1 cup raw cashews, soaked for 4 hours
scant 1/2 cup water
capful probiotic powder
pinch of sea salt
juice of 1/2 a lemon
1 lb carrots, washed + trimmed
2 tsp za’atar
1/4 cup olive oil, divided
1 head of frisée, cored, trimmed and cut into bite size pieces
juice of 1 blood orange
1 ripe avocado
salt + pepper
Start by making the cashew yogurt: combine the cashews, water, and probiotic powder in the pitcher of a blender. Blend on high for a few minutes, scraping the sides down here and there. Purée the cashews and scant 1/2 cup of water until a smooth paste forms.
Scrape the cashew cream into a sterilized jar. Cover the jar with a couple layers of cheese cloth and secure it at the top with a rubber band. Set the jar in a warm spot (not too warm) for 24-36 hours or until the mix has started to sour. I put my jar in the boiler room of the house and it was ready almost one and a half days later. Check it every 5-8 hours if you can. There should be some separation happening in the jar. If you see any mold on the surface, throw it out and start again.
Make the yogurt into labneh: Place a fine mesh strainer over a large bowl. Line the strainer with a paper towel or coffee filter. Scrape the cashew yogurt into the paper towel lined strainer. Squeeze the lemon over top and sprinkle with a bit of sea salt. Don’t stir it in! Cover the bowl and strainer with plastic wrap and place in the fridge overnight. The resulting labneh should be quite thick and it should have indentations from the paper towel. It is now ready to eat.
Preheat the oven to 400 degrees F.
Cut the carrots into 2-3 inch lenths, then cut those lengths into halves or quarters–depending on the thickness of your carrots. Toss the carrot batons with 1 tbsp of the olive oil, the za-atar, salt and pepper. Arrange them on a large baking sheet and roast for 20-25 minutes. They should be lightly browned and tender. Remove from the oven and allow them to cool.
While the carrots are roasting and cooling, trim up the frisée and place it in a large bowl. Peel and pit the avocado, cut it into quarters and set aside.

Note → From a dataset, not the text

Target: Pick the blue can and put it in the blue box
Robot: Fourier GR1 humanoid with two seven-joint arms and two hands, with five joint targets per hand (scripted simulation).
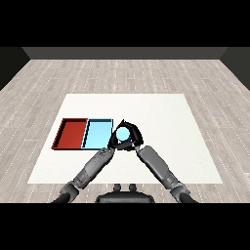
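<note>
A: Where was the blue can (123,133)?

B: It was inside the right hand (131,137). The black fingers were curled round it, so only its light blue top showed between them.

A: Was the can in a tray?

B: No. The hand held it just to the right of the light blue tray (97,133), close to that tray's right wall. I could not tell if the can was touching the bench (161,122) or was lifted a little above it.

A: And the other hand?

B: The left hand (104,152) was lower and to the left of the right hand, near the front edge of the light blue tray. It held nothing. I could not tell if its fingers were straight or bent, because it looked small and dark.

A: Where was the red tray (72,133)?

B: It lay on the far side of the light blue tray from the right hand. The two trays sat side by side with their walls touching.

A: How did the arms look?

B: Both grey arms came up from the bottom corners and almost met near the can.
</note>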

Add the roasted carrots to the frisée. Squeeze the blood orange over top and add the remaining extra virgin olive oil to the salad. Season the salad with salt and pepper to taste and toss it all together. Divide the roasted carrot salad among 4 plates. Add a quarter of the avocado and a dollop of labneh to each plate. Drizzle a bit of olive oil on top of the labneh and give it a finishing sprinkle of za’atar if you like.